Use pretrained SpeechBrain model as Loss

Hello,

I’m trying to use the embeddings in

import torchaudio
from speechbrain.pretrained import EncoderClassifier
classifier = EncoderClassifier.from_hparams(source="speechbrain/spkrec-ecapa-voxceleb")
signal, fs =torchaudio.load('samples/audio_samples/example1.wav')
embeddings = classifier.encode_batch(signal)

as part of my custom loss function. More precisely, I want to backpropagate through classifier.
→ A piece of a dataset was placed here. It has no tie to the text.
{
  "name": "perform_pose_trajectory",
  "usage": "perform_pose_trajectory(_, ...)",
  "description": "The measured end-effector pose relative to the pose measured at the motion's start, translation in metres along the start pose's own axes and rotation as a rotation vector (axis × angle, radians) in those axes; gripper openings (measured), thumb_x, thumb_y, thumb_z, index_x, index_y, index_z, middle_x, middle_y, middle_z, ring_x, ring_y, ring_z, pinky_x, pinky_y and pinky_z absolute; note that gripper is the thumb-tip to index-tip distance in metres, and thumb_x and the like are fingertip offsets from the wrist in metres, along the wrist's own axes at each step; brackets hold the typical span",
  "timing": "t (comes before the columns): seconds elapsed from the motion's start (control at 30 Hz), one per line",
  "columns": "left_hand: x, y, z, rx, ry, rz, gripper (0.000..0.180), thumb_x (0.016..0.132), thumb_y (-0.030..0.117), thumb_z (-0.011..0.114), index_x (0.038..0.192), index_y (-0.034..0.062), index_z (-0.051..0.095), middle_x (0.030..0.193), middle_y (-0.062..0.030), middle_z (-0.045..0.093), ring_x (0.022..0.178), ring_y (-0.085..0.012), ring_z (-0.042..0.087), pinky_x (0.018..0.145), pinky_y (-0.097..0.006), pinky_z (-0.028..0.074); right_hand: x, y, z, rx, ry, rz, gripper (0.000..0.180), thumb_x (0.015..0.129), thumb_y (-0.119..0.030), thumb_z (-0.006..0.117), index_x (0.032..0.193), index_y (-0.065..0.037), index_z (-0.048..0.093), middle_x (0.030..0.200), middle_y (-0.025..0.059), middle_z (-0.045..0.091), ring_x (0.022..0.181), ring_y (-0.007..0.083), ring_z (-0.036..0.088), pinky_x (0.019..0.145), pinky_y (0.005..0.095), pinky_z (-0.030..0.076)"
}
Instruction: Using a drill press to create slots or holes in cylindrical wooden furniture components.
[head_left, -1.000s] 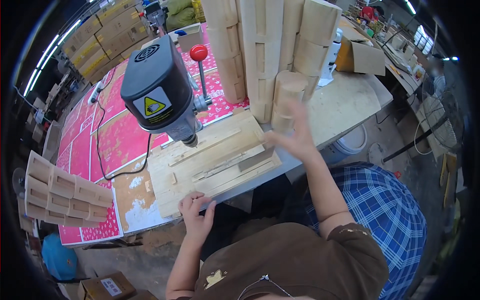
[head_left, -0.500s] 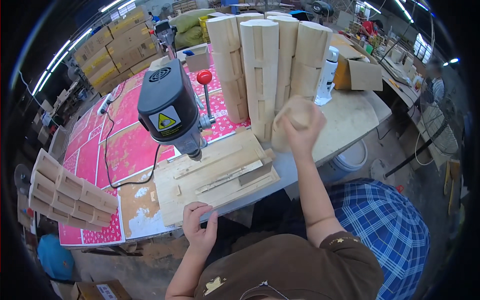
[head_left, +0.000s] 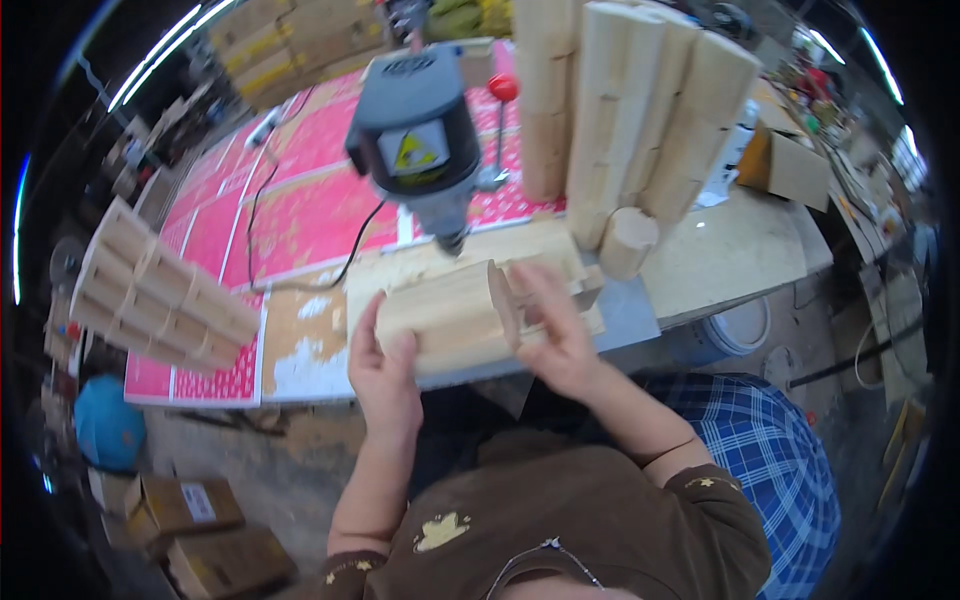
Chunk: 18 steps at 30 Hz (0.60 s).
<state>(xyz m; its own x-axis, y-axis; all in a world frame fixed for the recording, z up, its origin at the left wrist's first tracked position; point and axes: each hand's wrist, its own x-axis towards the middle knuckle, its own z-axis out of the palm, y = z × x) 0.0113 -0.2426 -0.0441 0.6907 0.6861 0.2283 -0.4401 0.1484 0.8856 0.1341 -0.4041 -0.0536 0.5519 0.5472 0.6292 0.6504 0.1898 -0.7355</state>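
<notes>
Between my two hands is a pale wooden block (head_left: 440,315) with rounded sides, held lengthwise just above a flat wooden jig board (head_left: 375,275). My left hand (head_left: 385,365) grips its left end, thumb on the near side and fingers behind. At the opposite end, my right hand (head_left: 555,335) closes round the block's edge, slightly blurred. Right over the board hangs the head of a dark bench drill (head_left: 420,130) with a red-knobbed lever (head_left: 503,88); its chuck (head_left: 450,240) is just beyond the block. The block partly hides the jig's wooden strips.
Tall stacks of similar wooden blocks (head_left: 610,120) stand behind the board, with a single short block (head_left: 630,243) at their foot. More slotted blocks (head_left: 165,295) are stacked at the table's left. A black cord (head_left: 250,225) crosses the pink table covering. A white bucket (head_left: 738,325) stands below the right edge.
My right hand has brought a block from the stacks at the right to the front of the drill. My left hand has risen from the board's near edge and taken its left end.
</notes>
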Motion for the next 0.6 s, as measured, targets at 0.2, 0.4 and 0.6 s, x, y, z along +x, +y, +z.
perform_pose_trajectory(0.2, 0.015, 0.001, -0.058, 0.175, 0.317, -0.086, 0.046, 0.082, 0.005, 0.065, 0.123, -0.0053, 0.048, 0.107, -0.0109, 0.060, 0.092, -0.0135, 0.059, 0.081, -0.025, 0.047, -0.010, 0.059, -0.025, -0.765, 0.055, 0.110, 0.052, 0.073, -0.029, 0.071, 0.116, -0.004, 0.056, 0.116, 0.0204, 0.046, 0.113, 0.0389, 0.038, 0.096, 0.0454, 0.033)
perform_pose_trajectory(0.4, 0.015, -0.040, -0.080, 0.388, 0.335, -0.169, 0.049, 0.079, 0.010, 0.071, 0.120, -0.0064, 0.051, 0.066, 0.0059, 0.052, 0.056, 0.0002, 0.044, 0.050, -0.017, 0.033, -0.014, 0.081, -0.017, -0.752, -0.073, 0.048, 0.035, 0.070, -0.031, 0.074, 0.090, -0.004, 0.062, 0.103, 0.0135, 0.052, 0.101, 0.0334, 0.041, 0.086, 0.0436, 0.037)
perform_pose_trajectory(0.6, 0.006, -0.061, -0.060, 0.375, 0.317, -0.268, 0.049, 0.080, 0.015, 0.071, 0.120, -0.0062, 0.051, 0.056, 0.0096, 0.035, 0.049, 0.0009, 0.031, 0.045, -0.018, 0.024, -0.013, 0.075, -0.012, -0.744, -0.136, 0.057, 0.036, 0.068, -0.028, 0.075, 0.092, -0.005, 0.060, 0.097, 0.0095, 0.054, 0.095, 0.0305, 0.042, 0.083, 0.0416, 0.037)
But I don’t know how to make classifier.encode_batch(signal) a tensor with grad_fn = True, or differently said:
Is it possible to backpropagate through the preTrained models of SpeechBrain?

Best regards,

@Gastron might know more about that.

Load the EncoderClassifier with freeze_params=False, change:

to
classifier = EncoderClassifier.from_hparams(source="speechbrain/spkrec-ecapa-voxceleb", freeze_params=False)

If I do that, say

import torchaudio
from speechbrain.pretrained import EncoderClassifier
classifier = EncoderClassifier.from_hparams(source="speechbrain/spkrec-ecapa-voxceleb", freeze_params=False)
signal, fs =torchaudio.load('samples/audio_samples/example1.wav')
embeddings = classifier.encode_batch(signal)

then I get an error:

*Traceback (most recent call last):
File “/export/home/lay/Programme/professional pycharm/pycharm-2021.2.1/plugins/python/helpers/pydev/pydevd.py”, line 1483, in _exec
pydev_imports.execfile(file, globals, locals) # execute the script
File “/export/home/lay/Programme/professional pycharm/pycharm-2021.2.1/plugins/python/helpers/pydev/_pydev_imps/_pydev_execfile.py”, line 18, in execfile
exec(compile(contents+"\n", file, ‘exec’), glob, loc)
File “/export/home/lay/PycharmProjects/df-conformer/toyexampleSpeechBrain.py”, line 82, in
embeddings = classifier.encode_batch(signal)
File “/usr/local/lib/python3.8/dist-packages/speechbrain/pretrained/interfaces.py”, line 680, in encode_batch
embeddings = self.modules.embedding_model(feats, wav_lens)
File “/export/home/lay/.local/lib/python3.8/site-packages/torch/nn/modules/module.py”, line 1051, in _call_impl
return forward_call(*input, **kwargs)
File “/usr/local/lib/python3.8/dist-packages/speechbrain/lobes/models/ECAPA_TDNN.py”, line 476, in forward
x = self.asp_bn(x)
File “/export/home/lay/.local/lib/python3.8/site-packages/torch/nn/modules/module.py”, line 1051, in _call_impl
return forward_call(*input, **kwargs)
File “/usr/local/lib/python3.8/dist-packages/speechbrain/nnet/normalization.py”, line 91, in forward
x_n = self.norm(x)
File “/export/home/lay/.local/lib/python3.8/site-packages/torch/nn/modules/module.py”, line 1051, in _call_impl
return forward_call(*input, **kwargs)
File “/export/home/lay/.local/lib/python3.8/site-packages/torch/nn/modules/batchnorm.py”, line 167, in forward
return F.batch_norm(
File “/export/home/lay/.local/lib/python3.8/site-packages/torch/nn/functional.py”, line 2279, in batch_norm
_verify_batch_size(input.size())
File “/export/home/lay/.local/lib/python3.8/site-packages/torch/nn/functional.py”, line 2247, in _verify_batch_size
raise ValueError(“Expected more than 1 value per channel when training, got input size {}”.format(size))
ValueError: Expected more than 1 value per channel when training, got input size torch.Size([1, 6144, 1])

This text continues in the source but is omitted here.